Copy out exactly the stretch below, from the line with "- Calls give" through the line with "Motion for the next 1", both included; the pictures stay out.
Data shown section start
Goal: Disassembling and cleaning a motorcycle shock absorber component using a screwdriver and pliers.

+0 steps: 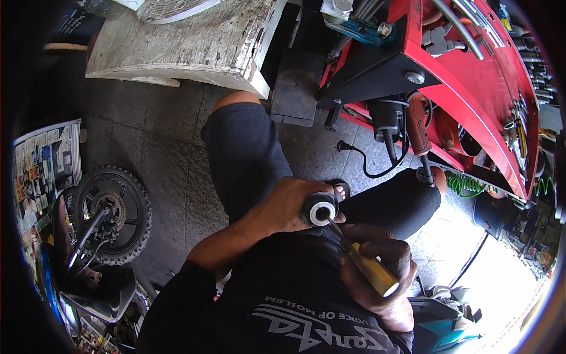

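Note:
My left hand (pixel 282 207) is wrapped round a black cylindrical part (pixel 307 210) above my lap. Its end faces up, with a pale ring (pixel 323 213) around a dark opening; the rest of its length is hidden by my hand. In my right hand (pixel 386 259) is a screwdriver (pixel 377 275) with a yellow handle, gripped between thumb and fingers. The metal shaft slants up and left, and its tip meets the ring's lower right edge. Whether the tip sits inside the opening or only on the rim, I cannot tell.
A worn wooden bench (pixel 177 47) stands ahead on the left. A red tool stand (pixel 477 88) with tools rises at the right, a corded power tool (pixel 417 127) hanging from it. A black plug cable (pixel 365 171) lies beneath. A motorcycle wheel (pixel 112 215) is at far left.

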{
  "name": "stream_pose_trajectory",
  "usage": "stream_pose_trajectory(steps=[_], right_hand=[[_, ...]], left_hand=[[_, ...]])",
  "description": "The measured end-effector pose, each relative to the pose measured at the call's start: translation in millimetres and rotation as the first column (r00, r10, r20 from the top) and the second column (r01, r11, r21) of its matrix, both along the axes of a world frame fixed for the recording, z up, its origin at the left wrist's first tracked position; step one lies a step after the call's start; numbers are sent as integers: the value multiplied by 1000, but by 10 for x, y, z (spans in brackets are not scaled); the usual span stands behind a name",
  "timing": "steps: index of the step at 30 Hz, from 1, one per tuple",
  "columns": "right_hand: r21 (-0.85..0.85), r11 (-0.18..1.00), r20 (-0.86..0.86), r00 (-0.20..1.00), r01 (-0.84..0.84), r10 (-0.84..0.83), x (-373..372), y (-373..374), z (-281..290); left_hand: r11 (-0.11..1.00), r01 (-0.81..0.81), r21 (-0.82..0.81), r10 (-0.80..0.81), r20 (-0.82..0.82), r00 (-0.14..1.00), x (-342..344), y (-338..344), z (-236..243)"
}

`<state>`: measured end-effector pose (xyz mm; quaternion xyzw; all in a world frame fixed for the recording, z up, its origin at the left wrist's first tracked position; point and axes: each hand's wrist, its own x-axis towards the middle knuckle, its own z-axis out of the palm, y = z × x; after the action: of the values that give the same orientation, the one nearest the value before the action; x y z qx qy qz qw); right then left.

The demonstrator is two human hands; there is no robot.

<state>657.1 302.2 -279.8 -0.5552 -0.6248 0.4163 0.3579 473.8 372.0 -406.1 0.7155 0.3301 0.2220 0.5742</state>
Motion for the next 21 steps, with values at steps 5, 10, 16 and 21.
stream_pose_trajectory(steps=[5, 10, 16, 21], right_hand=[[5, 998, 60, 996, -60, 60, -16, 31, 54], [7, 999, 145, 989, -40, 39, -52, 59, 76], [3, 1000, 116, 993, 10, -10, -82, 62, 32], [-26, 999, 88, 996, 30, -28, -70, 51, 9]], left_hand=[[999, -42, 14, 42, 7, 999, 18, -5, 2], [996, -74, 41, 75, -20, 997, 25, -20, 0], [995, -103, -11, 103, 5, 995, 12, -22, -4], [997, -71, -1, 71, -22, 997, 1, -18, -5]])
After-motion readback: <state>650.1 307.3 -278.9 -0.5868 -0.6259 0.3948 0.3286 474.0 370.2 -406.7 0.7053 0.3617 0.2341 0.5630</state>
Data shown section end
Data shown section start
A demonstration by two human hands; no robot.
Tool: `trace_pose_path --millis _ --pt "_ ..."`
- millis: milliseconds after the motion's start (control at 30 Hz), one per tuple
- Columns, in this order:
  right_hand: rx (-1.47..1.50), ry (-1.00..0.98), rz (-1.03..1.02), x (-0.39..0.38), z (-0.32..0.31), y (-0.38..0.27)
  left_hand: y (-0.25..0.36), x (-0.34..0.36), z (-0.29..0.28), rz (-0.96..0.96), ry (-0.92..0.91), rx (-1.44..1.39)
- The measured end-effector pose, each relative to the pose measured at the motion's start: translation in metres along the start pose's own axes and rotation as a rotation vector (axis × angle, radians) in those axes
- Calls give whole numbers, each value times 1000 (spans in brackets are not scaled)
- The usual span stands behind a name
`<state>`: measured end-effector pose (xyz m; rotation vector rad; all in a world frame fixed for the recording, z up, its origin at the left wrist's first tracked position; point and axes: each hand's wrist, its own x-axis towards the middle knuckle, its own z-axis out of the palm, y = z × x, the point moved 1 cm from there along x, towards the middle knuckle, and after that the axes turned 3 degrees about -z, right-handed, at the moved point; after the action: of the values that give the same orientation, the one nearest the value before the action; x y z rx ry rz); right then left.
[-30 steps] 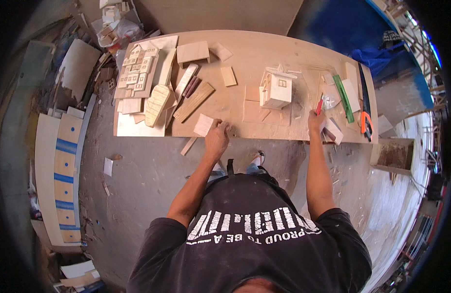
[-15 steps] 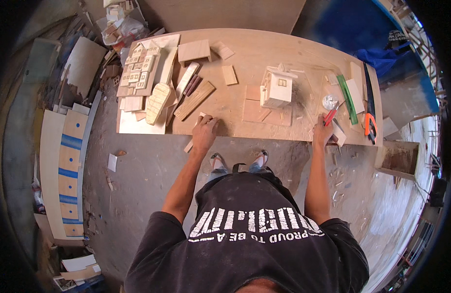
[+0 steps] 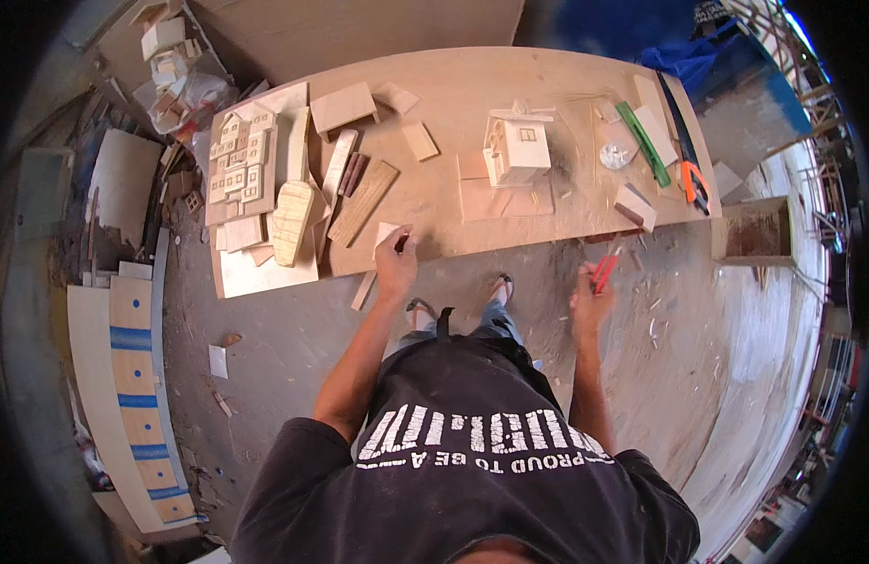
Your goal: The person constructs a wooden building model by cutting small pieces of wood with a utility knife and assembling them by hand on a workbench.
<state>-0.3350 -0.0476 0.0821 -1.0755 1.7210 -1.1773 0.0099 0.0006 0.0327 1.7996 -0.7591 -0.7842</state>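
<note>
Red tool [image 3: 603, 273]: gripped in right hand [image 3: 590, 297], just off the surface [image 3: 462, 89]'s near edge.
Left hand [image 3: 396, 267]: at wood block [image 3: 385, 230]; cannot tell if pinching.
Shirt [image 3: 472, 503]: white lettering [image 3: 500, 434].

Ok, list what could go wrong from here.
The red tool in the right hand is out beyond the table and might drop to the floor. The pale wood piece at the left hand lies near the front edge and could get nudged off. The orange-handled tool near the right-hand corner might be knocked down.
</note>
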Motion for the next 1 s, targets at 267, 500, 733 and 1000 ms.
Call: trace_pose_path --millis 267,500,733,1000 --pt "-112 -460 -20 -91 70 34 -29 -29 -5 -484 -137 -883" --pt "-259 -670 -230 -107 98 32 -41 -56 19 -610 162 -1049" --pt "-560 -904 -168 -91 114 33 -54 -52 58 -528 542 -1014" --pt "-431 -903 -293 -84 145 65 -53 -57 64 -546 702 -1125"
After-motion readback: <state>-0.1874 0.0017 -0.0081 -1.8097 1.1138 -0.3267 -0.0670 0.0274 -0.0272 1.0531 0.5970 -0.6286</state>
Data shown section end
▸ **Output of the exercise**
- Calls give whole numbers, each value times 1000 (spans in brackets are not scaled)
- The usual span stands behind a name
`<state>`: measured end-effector pose (xyz m; rotation vector rad; all in a world frame fixed for the recording, z up, its origin at the left wrist's first tracked position; point and axes: each hand's wrist, its own x-axis towards the middle knuckle, its own z-axis out of the palm, y = z × x, the point moved 1 cm from there along x, towards the middle knuckle, and after that the axes turned 3 degrees about -z, right-handed, at the moved point; after the action: of the values that give the same orientation, the one nearest the value before the action; x y z rx ry rz); right then left.
[-30 steps] 
[-15 steps] 
[+0 steps] 
Your goal: The person constructs a wooden building model by cutting small pieces of wood with a utility knife and assembling them by hand on a workbench.
<state>-0.3350 -0.0476 0.0821 -1.0755 1.7210 -1.1773 0.0099 0.0006 0.0327 1.7996 -0.7591 -0.7842</state>
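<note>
Red tool [image 3: 603, 273]: gripped in right hand [image 3: 590, 297], just off the surface [image 3: 462, 89]'s near edge.
Left hand [image 3: 396, 267]: at wood block [image 3: 385, 230]; cannot tell if pinching.
Shirt [image 3: 472, 503]: white lettering [image 3: 500, 434].

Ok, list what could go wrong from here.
The red tool in the right hand is out beyond the table and might drop to the floor. The pale wood piece at the left hand lies near the front edge and could get nudged off. The orange-handled tool near the right-hand corner might be knocked down.
</note>
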Motion for the next 1 s, targets at 267, 500, 733 and 1000 ms.

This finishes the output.